Don’t take “REST” for granted
There will be a lot of time to rest at home during the quarantine. But with all the restlessness of isolation, the temptation of binge-watching, and inactivity, it is easy to forget about devoting adequate time to rest.
Your body needs rest to deal with stress, heal your ailments, and give you proper focus on your tasks. Strive to have at least seven to nine hours of uninterrupted sleep.
If you have a chronic feeling of fatigue, it may be because you are neglecting your sleep schedule. Be mindful of your mattress or pillows, as this can significantly affect your comfort as you sleep.
Look after your Mental Health
It is not just the physical body that needs time to recover. Look after your mental health. There is a lot of uncertainty and stress during the pandemic that it is easy to overlook that your mind needs to rest also.
A study by Blind identified the impact of social distancing and the pandemic on the mental well-being of people. The factors were loss of productivity, loneliness, and anxiety.
Out of 10,107 responses, 52.3% experienced more loneliness after working from home. 56.4% felt anxiety attacks. 53% said their productivity had been hampered.

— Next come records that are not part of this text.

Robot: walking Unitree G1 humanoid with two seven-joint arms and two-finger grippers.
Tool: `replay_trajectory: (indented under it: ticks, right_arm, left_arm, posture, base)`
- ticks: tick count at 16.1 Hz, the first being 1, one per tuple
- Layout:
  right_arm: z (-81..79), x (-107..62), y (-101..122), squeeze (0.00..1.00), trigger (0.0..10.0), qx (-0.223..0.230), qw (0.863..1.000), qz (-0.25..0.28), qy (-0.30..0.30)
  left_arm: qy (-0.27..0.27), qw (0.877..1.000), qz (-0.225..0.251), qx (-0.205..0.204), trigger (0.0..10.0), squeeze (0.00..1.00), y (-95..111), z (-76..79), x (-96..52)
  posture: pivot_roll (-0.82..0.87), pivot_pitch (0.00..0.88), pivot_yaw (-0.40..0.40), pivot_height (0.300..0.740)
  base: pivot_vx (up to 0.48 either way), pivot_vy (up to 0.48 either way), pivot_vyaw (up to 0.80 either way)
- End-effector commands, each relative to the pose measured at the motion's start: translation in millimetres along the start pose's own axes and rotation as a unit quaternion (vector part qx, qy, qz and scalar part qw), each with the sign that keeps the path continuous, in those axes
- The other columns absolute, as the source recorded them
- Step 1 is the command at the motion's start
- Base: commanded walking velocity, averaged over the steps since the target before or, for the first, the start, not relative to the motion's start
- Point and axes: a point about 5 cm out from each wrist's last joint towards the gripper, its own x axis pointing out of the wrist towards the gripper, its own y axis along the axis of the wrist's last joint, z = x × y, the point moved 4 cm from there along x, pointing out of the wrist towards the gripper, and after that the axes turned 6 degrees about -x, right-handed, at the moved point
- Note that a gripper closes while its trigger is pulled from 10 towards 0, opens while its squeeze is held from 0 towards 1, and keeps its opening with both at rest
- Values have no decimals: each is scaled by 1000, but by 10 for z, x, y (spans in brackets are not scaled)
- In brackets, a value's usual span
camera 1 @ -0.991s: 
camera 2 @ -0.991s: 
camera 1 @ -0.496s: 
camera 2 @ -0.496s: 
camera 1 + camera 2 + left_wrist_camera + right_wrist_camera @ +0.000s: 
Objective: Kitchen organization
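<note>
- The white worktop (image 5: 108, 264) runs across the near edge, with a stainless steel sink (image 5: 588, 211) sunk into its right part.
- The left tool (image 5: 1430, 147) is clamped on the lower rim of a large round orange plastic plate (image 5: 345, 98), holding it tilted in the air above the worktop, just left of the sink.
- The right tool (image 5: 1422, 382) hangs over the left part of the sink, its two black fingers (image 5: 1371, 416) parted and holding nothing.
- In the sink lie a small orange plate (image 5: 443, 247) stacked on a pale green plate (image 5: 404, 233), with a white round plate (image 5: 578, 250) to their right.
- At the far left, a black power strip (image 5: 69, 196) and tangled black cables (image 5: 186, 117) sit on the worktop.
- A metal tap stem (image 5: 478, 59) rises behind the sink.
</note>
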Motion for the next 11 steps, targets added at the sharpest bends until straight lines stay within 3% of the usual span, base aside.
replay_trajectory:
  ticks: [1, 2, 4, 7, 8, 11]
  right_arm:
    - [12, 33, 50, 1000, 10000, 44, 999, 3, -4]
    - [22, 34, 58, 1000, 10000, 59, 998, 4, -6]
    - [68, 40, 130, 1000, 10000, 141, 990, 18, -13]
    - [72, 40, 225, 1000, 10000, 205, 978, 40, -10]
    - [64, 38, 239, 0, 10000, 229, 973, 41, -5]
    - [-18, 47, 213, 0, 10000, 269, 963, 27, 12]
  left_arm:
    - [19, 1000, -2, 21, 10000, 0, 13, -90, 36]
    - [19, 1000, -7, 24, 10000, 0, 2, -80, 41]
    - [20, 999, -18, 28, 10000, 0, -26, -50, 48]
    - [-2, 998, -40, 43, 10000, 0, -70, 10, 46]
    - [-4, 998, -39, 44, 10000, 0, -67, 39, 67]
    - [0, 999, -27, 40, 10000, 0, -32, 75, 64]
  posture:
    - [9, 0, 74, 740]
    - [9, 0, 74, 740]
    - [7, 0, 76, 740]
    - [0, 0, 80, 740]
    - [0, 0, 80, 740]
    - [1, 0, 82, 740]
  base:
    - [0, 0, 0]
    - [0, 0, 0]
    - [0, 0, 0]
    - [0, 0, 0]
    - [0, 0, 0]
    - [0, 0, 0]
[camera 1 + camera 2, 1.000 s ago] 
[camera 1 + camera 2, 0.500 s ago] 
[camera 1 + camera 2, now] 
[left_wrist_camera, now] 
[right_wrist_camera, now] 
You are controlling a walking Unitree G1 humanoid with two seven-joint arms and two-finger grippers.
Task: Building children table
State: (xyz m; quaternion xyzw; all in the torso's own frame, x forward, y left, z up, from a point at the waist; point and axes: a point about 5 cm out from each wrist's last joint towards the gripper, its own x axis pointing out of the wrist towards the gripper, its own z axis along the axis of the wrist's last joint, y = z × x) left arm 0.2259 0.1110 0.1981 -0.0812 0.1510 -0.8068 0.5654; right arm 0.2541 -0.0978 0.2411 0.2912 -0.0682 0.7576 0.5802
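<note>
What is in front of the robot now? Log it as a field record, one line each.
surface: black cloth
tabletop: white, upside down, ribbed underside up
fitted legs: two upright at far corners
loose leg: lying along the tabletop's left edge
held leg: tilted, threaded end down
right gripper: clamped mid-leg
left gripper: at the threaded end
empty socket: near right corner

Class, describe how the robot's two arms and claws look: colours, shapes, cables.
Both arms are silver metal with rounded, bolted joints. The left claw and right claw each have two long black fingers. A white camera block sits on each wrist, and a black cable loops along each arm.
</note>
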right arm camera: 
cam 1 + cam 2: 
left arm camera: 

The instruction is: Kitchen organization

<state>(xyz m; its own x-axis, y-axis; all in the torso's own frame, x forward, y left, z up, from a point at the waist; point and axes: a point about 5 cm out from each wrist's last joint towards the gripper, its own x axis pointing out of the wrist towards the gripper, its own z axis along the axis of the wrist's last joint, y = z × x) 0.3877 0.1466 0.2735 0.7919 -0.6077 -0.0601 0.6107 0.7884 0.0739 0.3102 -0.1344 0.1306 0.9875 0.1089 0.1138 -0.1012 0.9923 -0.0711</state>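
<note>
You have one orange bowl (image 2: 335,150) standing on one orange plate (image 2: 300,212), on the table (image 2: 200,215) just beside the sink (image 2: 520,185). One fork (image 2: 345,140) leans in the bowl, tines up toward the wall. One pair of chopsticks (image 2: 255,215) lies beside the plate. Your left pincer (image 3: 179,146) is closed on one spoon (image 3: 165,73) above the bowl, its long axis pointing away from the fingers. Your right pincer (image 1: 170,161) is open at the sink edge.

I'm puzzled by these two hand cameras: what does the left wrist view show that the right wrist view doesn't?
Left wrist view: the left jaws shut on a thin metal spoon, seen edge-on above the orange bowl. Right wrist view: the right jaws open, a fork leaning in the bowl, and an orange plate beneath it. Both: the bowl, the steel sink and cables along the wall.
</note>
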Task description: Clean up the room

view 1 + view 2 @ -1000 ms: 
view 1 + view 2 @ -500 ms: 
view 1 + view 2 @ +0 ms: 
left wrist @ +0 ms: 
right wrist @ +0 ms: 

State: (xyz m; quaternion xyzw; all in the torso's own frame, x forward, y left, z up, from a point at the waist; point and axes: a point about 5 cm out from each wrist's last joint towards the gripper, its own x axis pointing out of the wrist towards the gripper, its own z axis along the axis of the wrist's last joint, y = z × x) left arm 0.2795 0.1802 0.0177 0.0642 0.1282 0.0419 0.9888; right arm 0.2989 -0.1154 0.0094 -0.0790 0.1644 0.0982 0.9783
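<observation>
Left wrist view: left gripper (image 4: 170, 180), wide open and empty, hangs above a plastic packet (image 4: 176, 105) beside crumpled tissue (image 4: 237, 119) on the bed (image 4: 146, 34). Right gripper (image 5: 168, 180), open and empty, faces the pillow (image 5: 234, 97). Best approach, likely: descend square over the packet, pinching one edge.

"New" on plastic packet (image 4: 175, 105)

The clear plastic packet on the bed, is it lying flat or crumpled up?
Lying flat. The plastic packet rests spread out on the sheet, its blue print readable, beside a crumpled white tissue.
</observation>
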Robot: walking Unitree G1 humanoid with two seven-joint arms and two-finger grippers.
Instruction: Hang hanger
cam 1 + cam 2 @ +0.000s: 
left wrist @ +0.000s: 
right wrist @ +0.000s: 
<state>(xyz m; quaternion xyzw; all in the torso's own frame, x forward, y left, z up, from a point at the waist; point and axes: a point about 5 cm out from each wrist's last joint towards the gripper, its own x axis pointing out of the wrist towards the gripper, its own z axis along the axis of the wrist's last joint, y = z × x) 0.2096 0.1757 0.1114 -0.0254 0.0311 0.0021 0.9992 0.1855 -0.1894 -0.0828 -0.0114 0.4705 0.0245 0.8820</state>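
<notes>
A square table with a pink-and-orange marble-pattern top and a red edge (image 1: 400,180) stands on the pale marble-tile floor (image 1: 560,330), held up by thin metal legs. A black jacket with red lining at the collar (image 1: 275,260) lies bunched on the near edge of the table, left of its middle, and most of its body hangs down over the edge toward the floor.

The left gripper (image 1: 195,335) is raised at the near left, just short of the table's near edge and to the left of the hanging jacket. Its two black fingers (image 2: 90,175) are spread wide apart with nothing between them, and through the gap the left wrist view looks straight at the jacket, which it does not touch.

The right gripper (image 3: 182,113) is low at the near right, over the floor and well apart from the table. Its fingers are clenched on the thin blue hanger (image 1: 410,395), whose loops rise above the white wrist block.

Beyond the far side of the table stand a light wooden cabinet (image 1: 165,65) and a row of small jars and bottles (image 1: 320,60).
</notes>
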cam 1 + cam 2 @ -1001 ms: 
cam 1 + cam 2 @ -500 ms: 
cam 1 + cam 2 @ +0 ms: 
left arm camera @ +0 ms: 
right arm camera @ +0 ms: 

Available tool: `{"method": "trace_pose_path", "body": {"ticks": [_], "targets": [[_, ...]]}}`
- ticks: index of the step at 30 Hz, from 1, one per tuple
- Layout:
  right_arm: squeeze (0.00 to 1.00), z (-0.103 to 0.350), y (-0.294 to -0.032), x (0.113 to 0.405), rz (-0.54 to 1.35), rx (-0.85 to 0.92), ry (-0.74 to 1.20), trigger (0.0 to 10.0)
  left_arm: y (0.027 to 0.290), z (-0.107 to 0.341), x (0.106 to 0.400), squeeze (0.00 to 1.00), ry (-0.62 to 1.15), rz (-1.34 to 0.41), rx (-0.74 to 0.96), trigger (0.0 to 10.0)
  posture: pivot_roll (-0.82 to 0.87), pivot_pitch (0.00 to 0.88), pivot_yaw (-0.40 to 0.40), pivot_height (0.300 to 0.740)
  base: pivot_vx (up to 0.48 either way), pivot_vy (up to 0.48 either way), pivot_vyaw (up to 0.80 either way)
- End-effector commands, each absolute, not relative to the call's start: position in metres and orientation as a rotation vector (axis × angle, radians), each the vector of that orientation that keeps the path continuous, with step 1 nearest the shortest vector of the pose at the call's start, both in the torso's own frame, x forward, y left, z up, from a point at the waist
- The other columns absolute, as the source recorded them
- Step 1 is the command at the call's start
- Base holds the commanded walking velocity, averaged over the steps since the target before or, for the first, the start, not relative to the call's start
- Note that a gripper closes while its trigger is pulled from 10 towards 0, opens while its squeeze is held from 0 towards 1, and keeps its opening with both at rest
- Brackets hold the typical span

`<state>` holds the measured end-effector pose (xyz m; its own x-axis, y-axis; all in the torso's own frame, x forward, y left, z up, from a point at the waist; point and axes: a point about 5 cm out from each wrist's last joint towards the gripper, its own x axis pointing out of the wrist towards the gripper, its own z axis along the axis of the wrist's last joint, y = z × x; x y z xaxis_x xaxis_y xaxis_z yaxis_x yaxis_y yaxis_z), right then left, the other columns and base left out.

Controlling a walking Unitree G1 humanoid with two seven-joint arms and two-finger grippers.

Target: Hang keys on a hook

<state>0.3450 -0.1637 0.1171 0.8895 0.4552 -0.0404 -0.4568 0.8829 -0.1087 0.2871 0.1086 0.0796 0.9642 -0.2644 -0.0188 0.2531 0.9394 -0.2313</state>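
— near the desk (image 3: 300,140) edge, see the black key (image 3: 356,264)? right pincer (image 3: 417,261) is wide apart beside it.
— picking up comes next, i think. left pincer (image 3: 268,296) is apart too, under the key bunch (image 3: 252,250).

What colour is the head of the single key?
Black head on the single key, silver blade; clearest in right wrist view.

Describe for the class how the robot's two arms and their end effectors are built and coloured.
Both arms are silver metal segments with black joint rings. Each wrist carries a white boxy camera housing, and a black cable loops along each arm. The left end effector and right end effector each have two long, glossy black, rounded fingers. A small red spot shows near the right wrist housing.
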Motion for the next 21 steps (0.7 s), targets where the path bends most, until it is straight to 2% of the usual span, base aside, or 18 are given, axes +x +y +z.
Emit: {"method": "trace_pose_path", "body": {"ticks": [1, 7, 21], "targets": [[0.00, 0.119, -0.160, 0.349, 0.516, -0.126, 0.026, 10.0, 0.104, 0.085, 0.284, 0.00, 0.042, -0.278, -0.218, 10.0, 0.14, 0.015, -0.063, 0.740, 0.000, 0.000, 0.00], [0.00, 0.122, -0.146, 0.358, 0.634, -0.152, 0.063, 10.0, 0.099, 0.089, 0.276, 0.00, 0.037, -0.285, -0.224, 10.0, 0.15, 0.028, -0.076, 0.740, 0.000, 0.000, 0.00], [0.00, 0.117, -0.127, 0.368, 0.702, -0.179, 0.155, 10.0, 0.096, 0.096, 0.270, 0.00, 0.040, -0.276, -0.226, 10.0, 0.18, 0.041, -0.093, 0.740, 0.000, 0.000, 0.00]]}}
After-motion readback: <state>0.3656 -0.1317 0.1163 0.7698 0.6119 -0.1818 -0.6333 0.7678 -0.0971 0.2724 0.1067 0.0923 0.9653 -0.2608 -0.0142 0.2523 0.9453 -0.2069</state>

Indeed, it is a difficult time.
How to control every one anxiety levels at home
Not only are adults feeling anxious, but children are also experiencing increased levels of anxiety. More playtime and exercise can be a boost to their mental health. The American Psychological Association has noted that engaging the physical health of children will also help their mental well-being.
In turn, this can cause positive development in their behavior, attention spans, cognitive development, and academic performance (even though most are under distance learning now).
For adults, work from home setups is prevalent now, and this can also cause unnecessary anxiety, especially when you have a difficult time dividing your professional time with your time. So you must work smart to set goals and strict deadlines for your work so you can still have a chance to rest your mind.
Take a break when you are stressing yourself too much. Meditate when you can with a prayer or reflection to contemplate on your life. This health pandemic can cause so much stress. Keep track of bad habits that you may develop and cut them out.
Meditation can help break the cycle of rumination, which is a term that psychologists use to describe our thoughts when we think of negative ideas over and over again. Meditation invites us to appreciate the present and be here.
Begin by devoting two to five minutes a day just to sit still and focus on your breathing. Imagine your negative thoughts leaving your body with every exhale and positivity entering your being with each inhales. This can help inspire peace of mind and a general sense of well-being in your daily life.
Yes to Social Distancing, No to Emotional Distancing
We are encouraged to do physical distancing for our protection. But this does not mean we should also do emotional distancing and be hermits. Quarantine is not an excuse to disconnect from loved ones because several communication apps can help you establish your presence with your family and friends.
A healthy lifestyle is only possible with your mental health intact. Loving connections help keep your mental health strong. Embrace the opportunity given by the new normal to reconnect with people important to you. Offer support, acceptance, and empathy for those who need it. As you will find out, you will need it too.
Final Say: Everything point to working towards an integrated Balanced Lifestyles
A good healthy lifestyle during this new normal requires a delicate balance among nutrition, exercise, and rest. It may seem difficult at first, but you just need to strive for consistency. Everything starts with a single step, so focus your will that you can have a productive start. With consistency, the change will find its way into your daily routine, and you will appreciate it very well.
Be mindful of everything you do during quarantine, community lockdown, or the new normal when the restrictions are lifted. Watch what you eat efficiently. Take time to exercise. And look after your mental health.